Aim of the exercise: Among the entries below, one line contains "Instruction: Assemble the" and another contains "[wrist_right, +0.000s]". Transcribe those two lines and every line between them, exactly.

Saved entries:
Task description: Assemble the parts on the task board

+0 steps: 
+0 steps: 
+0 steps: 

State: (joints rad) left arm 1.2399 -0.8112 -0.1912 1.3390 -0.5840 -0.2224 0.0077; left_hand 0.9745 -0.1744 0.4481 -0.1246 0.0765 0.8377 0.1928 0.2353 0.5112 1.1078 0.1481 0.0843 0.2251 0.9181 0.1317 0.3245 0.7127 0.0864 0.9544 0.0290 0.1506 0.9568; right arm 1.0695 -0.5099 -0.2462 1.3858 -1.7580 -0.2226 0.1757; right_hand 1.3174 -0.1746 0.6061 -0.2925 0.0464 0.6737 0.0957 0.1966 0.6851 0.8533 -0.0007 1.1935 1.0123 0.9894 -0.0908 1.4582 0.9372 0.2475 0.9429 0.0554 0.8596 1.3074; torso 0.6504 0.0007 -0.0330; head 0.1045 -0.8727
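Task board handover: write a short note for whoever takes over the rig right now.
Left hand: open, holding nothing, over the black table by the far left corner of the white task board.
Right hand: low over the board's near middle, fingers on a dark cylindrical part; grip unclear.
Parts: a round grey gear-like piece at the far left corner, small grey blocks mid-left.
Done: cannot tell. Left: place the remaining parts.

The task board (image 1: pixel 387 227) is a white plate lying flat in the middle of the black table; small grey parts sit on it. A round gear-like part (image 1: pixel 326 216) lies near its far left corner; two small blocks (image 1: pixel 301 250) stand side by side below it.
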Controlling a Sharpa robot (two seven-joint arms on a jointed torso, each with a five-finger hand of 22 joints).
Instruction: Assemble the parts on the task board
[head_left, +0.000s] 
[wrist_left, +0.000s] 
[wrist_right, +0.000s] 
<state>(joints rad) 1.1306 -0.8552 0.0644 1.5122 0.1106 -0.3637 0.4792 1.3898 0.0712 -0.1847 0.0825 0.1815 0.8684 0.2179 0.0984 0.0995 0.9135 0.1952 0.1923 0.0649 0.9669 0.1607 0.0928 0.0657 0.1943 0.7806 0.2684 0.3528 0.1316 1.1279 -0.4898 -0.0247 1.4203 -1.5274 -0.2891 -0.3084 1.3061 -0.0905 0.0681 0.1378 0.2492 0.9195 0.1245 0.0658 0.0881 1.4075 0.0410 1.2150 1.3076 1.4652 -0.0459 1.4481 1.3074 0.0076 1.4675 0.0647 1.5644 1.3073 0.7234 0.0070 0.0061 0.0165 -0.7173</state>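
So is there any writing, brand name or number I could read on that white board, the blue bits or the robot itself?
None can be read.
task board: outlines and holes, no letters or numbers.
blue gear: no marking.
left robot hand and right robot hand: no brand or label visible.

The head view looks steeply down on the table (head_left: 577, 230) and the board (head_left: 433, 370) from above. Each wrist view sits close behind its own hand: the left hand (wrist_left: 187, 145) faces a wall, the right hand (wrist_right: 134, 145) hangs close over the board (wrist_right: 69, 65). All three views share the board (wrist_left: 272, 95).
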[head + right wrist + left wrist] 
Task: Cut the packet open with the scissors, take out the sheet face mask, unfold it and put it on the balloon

Answer for this exercise:
Instruction: Assemble the parts on the task board
[head_left, +0.000s] 
[wrist_left, +0.000s] 
[wrist_right, +0.000s] 

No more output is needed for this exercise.